Baby Oscar was born at only 26 weeks gestation. After spending four months in a neonatal intensive care unit with only a 50% chance of survival, he is now a thriving one-year-old.
Oscar Dunn was born to Carly and Mark at James Cook University Hospital in Middlesbrough weighing less than 2lbs. During what appeared to be a normal pregnancy, his mother Carly was found to be suffering from severe pre-eclampsia and high blood pressure when she was 24 weeks pregnant.
Carly became concerned when she could no longer feel her baby moving and she remained under close monitoring at Sunderland Royal Hospital for the next two weeks. After a scan showed that the blood flow to the umbilical cord had become severely restricted and as there were no neonatal beds available in Sunderland, she was rushed to James Cook University Hospital where she underwent an emergency Cesarean section.
When Oscar was born on 9 June 2020, he was unable to breathe on his own and had to be put on a ventilator. His parents could only visit him for two hours a day because of COVID-19 lockdown restrictions. His mum, Carly, said:
“I think a lot of people don’t realise that there’s this little community called the NICU. People think that pregnancy is pregnancy and at the end of it you have a lovely, healthy little baby, but for us, that wasn’t the case”.
“I knew I needed to ask, ‘how bad is it?’”
But they weren’t out of the woods yet. Carly and Mark knew that something was seriously wrong when the two of them were invited to come to the hospital early and so were Oscar’s grandparents, who, up until this point, had not been allowed to see him.
Carly said: “We both had an idea what was going on, but we were too scared to ask the question, ‘how bad is it?'”
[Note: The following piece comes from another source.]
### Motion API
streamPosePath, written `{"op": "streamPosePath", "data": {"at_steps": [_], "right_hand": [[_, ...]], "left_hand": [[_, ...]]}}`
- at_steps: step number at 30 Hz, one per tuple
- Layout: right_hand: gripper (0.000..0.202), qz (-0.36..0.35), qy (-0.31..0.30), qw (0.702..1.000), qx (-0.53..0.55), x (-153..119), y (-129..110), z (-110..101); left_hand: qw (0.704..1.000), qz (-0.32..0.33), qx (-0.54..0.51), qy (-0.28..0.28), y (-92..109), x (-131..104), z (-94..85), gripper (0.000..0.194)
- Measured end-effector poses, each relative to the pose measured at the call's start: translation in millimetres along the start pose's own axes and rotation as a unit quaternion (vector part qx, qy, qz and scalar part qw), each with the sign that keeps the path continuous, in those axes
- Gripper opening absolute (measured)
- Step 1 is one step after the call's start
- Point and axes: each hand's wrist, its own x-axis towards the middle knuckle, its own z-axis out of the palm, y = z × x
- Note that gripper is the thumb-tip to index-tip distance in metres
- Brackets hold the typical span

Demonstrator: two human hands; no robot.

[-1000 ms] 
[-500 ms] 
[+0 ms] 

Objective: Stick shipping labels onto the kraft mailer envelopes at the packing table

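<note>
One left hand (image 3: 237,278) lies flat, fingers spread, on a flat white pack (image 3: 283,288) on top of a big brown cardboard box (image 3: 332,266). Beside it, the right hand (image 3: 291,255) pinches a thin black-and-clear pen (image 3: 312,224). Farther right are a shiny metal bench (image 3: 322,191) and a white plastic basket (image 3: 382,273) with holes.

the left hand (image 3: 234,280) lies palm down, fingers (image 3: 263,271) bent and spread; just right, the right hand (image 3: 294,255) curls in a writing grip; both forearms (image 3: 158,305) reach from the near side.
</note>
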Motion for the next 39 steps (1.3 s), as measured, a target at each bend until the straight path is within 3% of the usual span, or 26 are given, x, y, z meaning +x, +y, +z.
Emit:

Mark added: “I knew I needed to ask, ‘how bad is it?’
“I asked [and the consultant] replied, ‘It’s very bad, we have got you a flat just next to the unit and you can invite the grandparents to see him.
“‘The next few hours will be make or break but we will do our best.'”
In the end, the doctors had to hand ventilate Oscar throughout the night, and thanks to their efforts, Oscar has just celebrated his first birthday.
Oscar’s mum said: “Oscar is a little fighter, he’s so strong. He’s so lovely and he’s doing all the things that he should be doing for his age now.
“He’s so cheeky and he’s got such a lovely personality. He was known as ‘the feisty one’ at James Cook because all the nurses used to keep diaries on the babies in the NICU.
“They would write what the baby has been up to and every time we read it the nurses would have written ‘Oscar’s been feisty again today and trying to pull his tubes out.'”
Survival rates for babies born before the abortion limit are increasing
Babies are continuing to be born before or shortly after the abortion limit in Great Britain of 24 weeks gestation and going on to live and even thrive at greater rates than before. Studies suggest that the majority of premature babies grow up to be healthy adults without any major health problems.
A study, published in the Journal of the American Medical Association in October 2019, followed 2.56 million babies born in Sweden between 1973 and 1997, around six percent of whom were born prematurely.
Researchers compared the health data of premature babies to those that had been born at full term. They found that 55% of premature babies had no serious chronic, physical, or mental health issues by early adulthood. This is compared to 63% for babies born at full term.
Additionally, with each passing decade, the odds of survival for a premature baby to adulthood have improved from about 91% of babies born in the 1970s to about 96% of those born in the 1990s.
Right To Life UK spokesperson, Catherine Robinson, said: “The marvel of modern medicine enables babies like Oscar to survive despite the fact that they are born so prematurely. Modern medicine also increasingly shines a light on the barbarity of abortion. As babies survive when they are born before or just after the abortion limit in the UK and as technology increasingly gives us a window into the womb, the humanity of these children becomes harder and harder to deny.”